ABOUT THIS TASK
Only lines that contain the word "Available" are to be returned from the data below.

[Stored dataset items]

* * * * * * * * *

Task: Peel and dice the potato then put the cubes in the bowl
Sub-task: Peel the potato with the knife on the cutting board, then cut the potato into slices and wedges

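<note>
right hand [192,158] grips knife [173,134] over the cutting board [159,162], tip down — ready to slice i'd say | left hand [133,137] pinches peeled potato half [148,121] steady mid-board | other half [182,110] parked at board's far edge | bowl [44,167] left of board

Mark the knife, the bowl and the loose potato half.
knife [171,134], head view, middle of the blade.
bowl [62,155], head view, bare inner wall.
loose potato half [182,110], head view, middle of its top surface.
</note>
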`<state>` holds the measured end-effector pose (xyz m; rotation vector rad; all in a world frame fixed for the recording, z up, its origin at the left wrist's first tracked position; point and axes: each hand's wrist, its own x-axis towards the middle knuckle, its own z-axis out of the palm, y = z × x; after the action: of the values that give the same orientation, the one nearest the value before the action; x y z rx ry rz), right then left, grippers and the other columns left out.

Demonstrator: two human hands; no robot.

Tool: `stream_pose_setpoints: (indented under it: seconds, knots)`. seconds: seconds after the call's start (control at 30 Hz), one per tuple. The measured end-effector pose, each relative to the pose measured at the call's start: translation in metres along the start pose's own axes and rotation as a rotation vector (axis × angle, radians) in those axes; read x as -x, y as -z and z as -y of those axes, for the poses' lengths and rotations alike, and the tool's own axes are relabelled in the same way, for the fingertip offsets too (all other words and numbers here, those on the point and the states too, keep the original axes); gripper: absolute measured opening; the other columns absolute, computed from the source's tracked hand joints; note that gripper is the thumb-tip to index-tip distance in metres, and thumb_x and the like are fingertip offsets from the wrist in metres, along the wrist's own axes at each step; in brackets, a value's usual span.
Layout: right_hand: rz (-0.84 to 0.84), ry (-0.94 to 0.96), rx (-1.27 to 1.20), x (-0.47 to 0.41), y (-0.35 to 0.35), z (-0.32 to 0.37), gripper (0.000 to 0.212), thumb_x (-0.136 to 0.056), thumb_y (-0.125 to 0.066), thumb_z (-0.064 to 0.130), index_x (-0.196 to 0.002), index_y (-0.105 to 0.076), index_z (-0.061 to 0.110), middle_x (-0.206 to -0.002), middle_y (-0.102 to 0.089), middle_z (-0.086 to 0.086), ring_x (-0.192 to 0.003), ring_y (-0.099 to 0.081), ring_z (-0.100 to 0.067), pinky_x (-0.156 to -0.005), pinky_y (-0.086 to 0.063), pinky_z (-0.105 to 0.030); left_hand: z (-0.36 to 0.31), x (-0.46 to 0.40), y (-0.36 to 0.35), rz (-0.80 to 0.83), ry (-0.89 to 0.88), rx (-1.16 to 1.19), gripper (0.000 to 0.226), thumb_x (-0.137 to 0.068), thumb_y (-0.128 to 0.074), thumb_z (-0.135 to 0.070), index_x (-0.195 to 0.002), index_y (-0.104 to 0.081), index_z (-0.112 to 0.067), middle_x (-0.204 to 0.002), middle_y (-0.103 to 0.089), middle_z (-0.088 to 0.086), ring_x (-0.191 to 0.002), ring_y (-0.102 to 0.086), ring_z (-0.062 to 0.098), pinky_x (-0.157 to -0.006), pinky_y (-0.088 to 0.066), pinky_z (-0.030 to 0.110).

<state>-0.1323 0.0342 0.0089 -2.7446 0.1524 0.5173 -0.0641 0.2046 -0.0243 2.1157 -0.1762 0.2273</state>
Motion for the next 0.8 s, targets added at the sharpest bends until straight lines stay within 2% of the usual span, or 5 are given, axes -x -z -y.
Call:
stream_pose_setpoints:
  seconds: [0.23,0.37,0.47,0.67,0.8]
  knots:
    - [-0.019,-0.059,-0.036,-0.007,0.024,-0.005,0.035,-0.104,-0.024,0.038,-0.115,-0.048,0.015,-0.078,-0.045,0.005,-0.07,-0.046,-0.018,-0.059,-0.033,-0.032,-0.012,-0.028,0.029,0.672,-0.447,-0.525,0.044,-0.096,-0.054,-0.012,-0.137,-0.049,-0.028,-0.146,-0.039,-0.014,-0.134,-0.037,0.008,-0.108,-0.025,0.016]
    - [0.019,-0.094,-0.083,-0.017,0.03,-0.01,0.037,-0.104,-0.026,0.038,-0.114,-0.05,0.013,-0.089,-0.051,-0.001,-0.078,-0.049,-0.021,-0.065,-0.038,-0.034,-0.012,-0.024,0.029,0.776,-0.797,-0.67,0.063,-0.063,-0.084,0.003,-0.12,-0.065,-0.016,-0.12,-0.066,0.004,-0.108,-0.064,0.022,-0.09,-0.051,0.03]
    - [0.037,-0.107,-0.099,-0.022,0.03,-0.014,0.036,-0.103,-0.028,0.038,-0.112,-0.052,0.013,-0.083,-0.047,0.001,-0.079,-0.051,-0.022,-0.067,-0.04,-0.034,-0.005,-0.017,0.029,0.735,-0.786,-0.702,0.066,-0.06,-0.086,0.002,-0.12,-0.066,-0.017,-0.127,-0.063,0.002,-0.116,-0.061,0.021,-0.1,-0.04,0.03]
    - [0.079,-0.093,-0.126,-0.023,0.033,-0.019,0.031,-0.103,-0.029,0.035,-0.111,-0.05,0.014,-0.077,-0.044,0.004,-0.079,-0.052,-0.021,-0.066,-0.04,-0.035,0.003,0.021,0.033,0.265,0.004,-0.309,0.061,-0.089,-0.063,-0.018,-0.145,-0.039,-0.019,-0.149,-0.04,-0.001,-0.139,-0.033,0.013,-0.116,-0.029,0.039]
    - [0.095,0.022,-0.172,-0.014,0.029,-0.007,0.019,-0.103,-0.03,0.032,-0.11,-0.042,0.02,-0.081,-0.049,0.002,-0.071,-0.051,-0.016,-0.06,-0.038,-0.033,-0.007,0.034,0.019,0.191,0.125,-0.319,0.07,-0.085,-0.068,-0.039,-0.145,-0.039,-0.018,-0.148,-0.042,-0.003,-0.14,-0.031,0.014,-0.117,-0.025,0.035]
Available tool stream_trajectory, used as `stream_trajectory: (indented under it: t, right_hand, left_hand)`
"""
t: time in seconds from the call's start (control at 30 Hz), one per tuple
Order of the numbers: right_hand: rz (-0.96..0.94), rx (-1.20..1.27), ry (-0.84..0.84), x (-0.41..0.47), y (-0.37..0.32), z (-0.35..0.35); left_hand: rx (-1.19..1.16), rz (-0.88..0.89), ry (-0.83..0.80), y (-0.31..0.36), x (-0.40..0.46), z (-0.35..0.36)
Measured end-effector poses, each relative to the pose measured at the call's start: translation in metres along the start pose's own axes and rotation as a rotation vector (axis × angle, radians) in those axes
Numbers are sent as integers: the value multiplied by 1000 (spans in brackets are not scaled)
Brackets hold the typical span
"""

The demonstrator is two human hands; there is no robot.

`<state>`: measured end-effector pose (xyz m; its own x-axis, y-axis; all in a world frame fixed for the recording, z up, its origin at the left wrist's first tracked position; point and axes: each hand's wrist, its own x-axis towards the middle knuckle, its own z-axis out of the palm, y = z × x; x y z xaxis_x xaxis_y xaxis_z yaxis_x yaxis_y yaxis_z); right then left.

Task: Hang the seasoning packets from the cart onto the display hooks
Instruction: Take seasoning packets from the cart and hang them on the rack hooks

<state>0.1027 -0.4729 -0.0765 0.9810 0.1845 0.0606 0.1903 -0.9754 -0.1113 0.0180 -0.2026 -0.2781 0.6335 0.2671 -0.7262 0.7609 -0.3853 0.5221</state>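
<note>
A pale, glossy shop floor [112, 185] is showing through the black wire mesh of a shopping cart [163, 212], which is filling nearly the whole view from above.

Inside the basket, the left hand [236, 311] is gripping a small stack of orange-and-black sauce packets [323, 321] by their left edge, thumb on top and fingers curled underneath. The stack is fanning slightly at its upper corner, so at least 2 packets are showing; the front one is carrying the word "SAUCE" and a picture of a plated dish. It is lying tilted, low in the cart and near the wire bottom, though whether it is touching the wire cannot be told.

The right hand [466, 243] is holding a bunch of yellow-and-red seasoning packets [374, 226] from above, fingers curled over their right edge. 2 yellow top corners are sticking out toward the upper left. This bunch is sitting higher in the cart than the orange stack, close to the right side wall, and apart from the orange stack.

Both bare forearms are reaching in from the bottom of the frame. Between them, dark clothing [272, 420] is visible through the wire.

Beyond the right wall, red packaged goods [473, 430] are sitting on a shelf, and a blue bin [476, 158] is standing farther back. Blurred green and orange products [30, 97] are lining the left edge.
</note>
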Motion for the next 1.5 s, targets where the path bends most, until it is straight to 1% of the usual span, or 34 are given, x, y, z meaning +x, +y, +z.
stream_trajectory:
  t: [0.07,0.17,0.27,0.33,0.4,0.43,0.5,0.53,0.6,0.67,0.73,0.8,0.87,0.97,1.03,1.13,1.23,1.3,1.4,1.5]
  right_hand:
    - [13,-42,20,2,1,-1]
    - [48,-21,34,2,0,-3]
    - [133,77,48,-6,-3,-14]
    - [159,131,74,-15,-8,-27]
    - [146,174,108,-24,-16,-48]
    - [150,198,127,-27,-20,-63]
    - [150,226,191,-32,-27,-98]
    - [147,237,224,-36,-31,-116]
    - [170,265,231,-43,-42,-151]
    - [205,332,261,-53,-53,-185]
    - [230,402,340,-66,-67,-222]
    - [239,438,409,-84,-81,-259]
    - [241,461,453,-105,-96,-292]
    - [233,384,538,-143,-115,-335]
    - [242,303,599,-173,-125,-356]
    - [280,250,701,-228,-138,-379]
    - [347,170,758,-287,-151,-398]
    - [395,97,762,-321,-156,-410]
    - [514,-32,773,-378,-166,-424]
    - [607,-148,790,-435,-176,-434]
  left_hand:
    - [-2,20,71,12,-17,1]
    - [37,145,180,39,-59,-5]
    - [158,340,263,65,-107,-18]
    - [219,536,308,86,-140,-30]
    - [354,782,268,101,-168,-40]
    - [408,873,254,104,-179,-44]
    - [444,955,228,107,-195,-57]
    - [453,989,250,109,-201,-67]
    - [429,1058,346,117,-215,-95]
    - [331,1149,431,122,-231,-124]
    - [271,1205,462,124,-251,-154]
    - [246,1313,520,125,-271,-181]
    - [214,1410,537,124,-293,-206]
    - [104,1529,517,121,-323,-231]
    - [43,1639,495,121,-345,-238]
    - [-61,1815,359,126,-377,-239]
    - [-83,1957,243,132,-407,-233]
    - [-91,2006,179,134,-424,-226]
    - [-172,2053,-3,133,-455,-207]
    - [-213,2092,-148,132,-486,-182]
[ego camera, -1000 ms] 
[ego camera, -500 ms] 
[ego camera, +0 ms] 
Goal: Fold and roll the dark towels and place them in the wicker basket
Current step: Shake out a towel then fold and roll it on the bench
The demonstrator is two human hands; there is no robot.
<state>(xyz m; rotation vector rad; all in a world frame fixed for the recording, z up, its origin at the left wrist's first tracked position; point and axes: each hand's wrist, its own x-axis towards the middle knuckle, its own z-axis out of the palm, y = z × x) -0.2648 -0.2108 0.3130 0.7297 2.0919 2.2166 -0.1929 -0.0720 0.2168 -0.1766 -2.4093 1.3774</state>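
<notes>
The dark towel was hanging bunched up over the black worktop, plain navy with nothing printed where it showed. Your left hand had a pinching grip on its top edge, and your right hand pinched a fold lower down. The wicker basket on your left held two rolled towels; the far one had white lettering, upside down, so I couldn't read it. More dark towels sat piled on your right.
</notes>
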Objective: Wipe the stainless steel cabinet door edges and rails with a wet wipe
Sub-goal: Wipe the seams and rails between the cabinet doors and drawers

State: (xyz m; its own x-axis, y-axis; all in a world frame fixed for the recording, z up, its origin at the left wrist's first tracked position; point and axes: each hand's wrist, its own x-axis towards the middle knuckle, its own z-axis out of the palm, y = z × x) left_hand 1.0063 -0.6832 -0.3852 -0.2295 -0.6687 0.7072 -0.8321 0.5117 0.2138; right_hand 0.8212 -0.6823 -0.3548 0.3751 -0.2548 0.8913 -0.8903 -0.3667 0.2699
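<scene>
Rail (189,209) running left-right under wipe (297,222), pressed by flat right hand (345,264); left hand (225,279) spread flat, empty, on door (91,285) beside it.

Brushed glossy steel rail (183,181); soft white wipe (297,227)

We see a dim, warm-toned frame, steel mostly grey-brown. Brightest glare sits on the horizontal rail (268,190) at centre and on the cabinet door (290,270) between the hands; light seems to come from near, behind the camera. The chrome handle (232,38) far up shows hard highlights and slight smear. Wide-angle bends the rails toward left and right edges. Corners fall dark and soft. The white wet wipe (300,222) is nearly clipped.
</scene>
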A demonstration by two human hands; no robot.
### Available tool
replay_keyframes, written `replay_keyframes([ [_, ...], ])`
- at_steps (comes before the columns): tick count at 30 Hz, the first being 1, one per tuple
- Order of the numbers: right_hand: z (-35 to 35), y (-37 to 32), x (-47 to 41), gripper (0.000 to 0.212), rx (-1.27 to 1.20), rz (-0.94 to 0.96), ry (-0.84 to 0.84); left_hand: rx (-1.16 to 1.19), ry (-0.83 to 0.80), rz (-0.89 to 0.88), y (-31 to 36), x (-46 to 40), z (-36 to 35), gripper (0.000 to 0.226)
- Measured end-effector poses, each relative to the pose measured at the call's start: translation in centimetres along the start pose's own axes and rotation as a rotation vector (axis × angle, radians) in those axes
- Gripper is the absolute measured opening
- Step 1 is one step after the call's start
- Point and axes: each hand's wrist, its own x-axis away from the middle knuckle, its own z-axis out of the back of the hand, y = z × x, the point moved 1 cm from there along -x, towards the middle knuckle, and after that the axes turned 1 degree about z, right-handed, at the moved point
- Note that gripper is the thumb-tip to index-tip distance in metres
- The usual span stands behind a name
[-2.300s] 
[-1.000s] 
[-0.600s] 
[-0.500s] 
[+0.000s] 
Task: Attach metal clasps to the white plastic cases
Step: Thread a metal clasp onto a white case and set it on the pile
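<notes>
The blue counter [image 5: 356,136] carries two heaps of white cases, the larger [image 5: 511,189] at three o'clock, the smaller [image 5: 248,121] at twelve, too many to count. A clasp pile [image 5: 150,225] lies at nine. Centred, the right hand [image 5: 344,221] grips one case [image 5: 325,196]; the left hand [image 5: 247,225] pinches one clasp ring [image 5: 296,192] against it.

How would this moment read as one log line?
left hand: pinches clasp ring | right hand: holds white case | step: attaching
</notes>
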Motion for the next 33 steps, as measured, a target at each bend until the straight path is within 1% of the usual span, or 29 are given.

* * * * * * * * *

SOLUTION TO THIS TASK
Available tool stream_trajectory, used as `stream_trajectory: (indented under it: t, right_hand, left_hand)`
### Available tool

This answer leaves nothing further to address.